Exercise = The entire listing below needs to be transcribed word for word.

┌──

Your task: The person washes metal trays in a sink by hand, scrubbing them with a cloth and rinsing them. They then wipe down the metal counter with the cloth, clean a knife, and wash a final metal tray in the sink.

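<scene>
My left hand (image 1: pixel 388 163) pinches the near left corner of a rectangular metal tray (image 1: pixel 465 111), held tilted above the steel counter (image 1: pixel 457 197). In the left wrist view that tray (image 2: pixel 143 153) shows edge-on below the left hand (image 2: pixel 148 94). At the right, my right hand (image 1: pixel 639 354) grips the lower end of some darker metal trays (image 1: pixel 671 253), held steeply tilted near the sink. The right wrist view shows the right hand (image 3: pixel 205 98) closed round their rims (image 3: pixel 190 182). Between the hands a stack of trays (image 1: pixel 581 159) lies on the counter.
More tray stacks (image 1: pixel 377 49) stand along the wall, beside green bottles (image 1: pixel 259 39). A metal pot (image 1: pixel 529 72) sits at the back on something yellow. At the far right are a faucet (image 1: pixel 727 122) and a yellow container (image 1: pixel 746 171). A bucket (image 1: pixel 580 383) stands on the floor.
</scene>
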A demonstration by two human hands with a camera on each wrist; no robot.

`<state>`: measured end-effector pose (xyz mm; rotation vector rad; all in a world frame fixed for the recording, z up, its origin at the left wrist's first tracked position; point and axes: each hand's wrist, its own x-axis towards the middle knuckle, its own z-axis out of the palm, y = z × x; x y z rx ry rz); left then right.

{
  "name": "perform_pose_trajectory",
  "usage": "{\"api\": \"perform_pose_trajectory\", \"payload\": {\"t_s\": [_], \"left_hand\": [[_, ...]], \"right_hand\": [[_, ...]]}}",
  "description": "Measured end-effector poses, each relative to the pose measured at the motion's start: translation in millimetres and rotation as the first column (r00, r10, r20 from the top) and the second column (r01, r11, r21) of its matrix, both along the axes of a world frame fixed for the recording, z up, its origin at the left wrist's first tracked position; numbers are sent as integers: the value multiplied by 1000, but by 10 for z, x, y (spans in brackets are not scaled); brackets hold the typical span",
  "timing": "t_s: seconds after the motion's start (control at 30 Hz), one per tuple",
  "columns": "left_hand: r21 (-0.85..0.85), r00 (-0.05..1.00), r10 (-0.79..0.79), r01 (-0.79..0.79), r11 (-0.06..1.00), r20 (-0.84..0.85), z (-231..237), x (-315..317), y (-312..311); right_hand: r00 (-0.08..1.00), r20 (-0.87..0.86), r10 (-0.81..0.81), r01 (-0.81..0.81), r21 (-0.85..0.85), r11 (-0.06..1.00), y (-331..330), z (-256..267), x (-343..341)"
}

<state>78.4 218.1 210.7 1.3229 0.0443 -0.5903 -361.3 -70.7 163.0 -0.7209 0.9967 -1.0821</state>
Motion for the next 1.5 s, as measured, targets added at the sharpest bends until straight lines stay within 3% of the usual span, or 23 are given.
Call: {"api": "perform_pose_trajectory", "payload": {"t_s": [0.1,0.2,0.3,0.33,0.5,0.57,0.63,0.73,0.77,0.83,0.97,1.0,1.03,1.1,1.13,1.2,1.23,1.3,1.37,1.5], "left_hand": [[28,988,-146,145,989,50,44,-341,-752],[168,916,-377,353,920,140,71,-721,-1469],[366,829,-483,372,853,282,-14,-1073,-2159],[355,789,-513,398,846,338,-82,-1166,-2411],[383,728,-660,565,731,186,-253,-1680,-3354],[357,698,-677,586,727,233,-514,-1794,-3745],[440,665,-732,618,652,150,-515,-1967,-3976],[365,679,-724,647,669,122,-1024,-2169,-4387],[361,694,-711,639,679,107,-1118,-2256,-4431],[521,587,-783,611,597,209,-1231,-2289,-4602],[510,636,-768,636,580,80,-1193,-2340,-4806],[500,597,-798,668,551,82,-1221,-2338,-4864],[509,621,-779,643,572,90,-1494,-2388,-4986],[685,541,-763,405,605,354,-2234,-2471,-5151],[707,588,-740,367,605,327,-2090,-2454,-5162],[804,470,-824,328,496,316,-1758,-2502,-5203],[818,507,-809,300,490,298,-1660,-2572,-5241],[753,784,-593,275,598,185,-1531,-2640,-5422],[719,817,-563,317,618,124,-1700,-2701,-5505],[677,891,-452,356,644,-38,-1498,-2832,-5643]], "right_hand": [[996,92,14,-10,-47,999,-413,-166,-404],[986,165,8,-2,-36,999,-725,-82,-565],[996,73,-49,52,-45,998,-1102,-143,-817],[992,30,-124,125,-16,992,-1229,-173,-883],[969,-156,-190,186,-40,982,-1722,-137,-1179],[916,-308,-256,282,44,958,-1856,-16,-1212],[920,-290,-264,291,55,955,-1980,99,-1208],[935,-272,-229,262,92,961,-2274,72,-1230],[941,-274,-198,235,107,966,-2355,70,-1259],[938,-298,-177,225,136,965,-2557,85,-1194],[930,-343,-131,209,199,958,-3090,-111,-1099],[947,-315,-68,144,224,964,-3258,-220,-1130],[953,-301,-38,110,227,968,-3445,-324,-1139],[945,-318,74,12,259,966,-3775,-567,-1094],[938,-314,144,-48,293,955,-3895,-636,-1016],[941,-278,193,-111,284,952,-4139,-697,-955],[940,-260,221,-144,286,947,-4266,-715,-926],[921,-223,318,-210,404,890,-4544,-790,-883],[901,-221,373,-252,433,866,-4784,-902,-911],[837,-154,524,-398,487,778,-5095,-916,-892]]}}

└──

Response area =
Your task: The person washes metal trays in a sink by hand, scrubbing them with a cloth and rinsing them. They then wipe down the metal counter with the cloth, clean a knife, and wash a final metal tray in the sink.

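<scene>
My left hand (image 1: pixel 388 163) pinches the near left corner of a rectangular metal tray (image 1: pixel 465 111), held tilted above the steel counter (image 1: pixel 457 197). In the left wrist view that tray (image 2: pixel 143 153) shows edge-on below the left hand (image 2: pixel 148 94). At the right, my right hand (image 1: pixel 639 354) grips the lower end of some darker metal trays (image 1: pixel 671 253), held steeply tilted near the sink. The right wrist view shows the right hand (image 3: pixel 205 98) closed round their rims (image 3: pixel 190 182). Between the hands a stack of trays (image 1: pixel 581 159) lies on the counter.
More tray stacks (image 1: pixel 377 49) stand along the wall, beside green bottles (image 1: pixel 259 39). A metal pot (image 1: pixel 529 72) sits at the back on something yellow. At the far right are a faucet (image 1: pixel 727 122) and a yellow container (image 1: pixel 746 171). A bucket (image 1: pixel 580 383) stands on the floor.
</scene>
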A demonstration by two human hands with a camera on each wrist; no robot.

`<state>`: measured end-effector pose (xyz mm; rotation vector rad; all in a world frame fixed for the recording, z up, its origin at the left wrist's first tracked position; point and axes: each hand's wrist, its own x-axis towards the middle knuckle, its own z-axis out of the palm, y = z × x; x y z rx ry rz); left then right.

{
  "name": "perform_pose_trajectory",
  "usage": "{\"api\": \"perform_pose_trajectory\", \"payload\": {\"t_s\": [_], \"left_hand\": [[_, ...]], \"right_hand\": [[_, ...]]}}",
  "description": "Measured end-effector poses, each relative to the pose measured at the motion's start: translation in millimetres and rotation as the first column (r00, r10, r20 from the top) and the second column (r01, r11, r21) of its matrix, both along the axes of a world frame fixed for the recording, z up, its origin at the left wrist's first tracked position; numbers are sent as integers: the value multiplied by 1000, but by 10 for z, x, y (spans in brackets are not scaled); brackets hold the typical span",
  "timing": "t_s: seconds after the motion's start (control at 30 Hz), one per tuple",
  "columns": "left_hand: r21 (-0.85..0.85), r00 (-0.05..1.00), r10 (-0.79..0.79), r01 (-0.79..0.79), r11 (-0.06..1.00), r20 (-0.84..0.85), z (-231..237), x (-315..317), y (-312..311); right_hand: r00 (-0.08..1.00), r20 (-0.87..0.86), r10 (-0.81..0.81), r01 (-0.81..0.81), r21 (-0.85..0.85), r11 (-0.06..1.00), y (-331..330), z (-256..267), x (-343..341)"
}

<state>78.4 218.1 210.7 1.3229 0.0443 -0.5903 -361.3 -70.7 163.0 -0.7209 0.9967 -1.0821</state>
Motion for the next 1.5 s, as measured, targets added at the sharpest bends until straight lines stay within 3% of the usual span, or 23 are given.
Call: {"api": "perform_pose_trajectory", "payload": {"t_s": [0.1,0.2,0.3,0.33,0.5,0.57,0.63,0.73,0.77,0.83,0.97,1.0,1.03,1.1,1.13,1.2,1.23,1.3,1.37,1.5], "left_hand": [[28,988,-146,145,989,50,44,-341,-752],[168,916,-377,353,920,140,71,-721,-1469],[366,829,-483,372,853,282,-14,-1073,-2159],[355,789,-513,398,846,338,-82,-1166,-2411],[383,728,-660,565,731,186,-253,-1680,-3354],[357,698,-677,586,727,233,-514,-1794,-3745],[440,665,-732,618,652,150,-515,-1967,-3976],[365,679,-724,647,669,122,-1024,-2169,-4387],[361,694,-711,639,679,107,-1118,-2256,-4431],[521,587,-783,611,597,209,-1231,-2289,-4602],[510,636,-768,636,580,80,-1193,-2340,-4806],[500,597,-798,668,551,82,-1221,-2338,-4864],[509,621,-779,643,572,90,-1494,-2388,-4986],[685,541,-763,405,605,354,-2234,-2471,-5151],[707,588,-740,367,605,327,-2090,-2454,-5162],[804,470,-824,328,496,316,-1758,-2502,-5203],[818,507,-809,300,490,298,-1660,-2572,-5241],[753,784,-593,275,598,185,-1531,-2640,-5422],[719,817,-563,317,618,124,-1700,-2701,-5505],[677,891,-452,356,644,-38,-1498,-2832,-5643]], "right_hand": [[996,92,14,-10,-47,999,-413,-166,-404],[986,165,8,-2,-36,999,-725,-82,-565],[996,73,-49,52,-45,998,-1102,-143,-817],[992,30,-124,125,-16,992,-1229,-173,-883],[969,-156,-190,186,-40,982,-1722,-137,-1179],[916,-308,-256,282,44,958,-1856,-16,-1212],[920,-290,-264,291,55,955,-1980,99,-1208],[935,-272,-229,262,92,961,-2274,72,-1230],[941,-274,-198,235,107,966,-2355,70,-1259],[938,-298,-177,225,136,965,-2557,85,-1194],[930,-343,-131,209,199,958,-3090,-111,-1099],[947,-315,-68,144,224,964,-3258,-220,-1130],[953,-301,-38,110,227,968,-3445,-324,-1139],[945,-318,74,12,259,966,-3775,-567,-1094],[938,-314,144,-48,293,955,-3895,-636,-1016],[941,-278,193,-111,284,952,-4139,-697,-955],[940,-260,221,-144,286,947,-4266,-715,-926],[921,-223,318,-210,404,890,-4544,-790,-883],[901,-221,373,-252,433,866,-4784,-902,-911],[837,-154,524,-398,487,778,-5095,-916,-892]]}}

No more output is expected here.